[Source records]
+ + +

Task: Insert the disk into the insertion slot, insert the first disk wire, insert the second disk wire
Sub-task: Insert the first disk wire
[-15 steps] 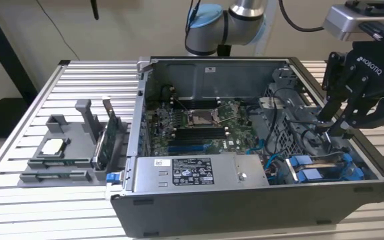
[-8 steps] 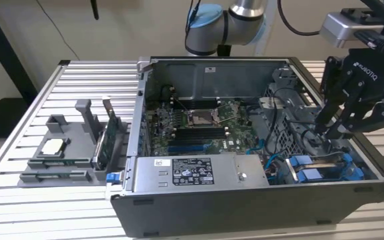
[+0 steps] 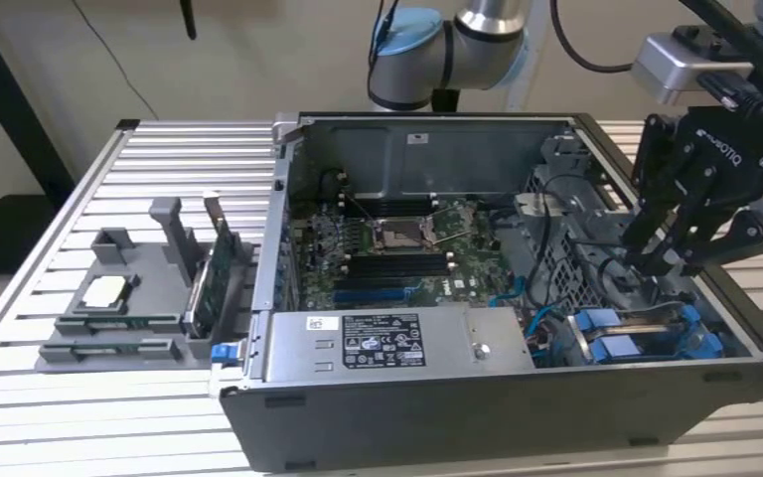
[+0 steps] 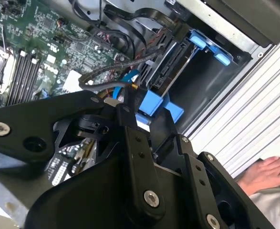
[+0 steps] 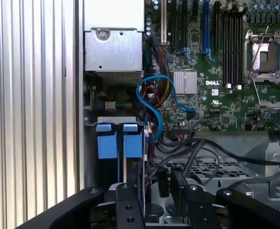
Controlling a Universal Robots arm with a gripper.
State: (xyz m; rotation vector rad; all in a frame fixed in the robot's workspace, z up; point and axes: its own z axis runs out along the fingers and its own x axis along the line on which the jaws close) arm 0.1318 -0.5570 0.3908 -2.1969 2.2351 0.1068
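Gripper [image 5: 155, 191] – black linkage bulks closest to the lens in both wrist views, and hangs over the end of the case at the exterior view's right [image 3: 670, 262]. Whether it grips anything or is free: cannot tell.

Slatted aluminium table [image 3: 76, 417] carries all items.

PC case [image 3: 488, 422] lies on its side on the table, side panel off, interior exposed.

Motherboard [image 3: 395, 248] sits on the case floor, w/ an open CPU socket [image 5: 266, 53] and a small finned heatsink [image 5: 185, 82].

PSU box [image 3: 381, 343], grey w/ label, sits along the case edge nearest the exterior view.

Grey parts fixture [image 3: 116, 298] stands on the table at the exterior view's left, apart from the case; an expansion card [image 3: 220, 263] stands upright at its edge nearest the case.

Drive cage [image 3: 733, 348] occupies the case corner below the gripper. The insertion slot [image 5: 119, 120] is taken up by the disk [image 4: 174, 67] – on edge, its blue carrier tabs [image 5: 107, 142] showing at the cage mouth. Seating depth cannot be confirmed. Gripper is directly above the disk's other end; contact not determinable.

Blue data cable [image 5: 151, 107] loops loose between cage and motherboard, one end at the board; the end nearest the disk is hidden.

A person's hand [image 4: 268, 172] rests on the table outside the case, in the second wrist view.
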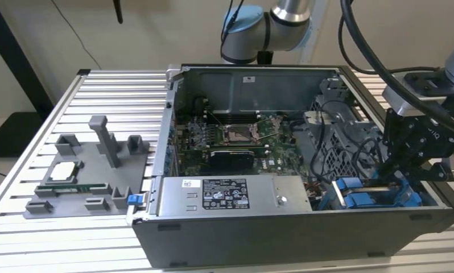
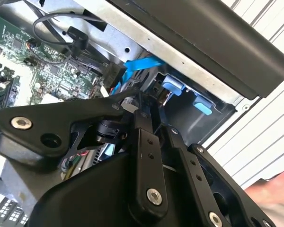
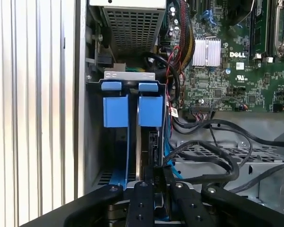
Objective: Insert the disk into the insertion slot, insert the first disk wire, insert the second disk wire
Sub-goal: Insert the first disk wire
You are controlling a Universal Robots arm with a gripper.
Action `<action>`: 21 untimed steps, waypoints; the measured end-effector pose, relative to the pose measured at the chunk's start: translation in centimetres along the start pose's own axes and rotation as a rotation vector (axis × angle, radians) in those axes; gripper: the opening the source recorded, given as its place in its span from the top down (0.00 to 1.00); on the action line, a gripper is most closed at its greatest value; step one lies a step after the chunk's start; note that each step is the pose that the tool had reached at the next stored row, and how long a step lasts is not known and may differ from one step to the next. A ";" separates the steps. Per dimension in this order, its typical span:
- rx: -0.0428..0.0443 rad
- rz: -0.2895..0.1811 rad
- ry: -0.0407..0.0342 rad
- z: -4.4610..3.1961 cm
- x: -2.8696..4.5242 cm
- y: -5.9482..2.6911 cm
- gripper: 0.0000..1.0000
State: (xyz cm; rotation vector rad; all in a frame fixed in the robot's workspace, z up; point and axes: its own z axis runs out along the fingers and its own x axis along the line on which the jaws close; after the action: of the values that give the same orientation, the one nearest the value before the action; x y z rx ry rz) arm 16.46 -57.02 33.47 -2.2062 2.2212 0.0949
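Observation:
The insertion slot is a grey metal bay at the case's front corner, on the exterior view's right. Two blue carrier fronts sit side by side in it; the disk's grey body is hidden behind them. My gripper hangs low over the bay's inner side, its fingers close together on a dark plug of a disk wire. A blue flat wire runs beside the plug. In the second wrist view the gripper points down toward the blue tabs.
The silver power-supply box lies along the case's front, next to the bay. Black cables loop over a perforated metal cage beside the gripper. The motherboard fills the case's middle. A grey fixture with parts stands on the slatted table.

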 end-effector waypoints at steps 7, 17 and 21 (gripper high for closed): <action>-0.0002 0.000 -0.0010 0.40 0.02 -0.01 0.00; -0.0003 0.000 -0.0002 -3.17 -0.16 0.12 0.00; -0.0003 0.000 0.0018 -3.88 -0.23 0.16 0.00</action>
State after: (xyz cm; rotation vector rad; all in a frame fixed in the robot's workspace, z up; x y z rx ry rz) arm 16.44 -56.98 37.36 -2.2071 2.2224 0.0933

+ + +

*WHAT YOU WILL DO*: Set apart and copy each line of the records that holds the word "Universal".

*TASK RESULT*:
Controlling a Universal Robots arm with a gripper.
You are controlling a Universal Robots arm with a gripper.

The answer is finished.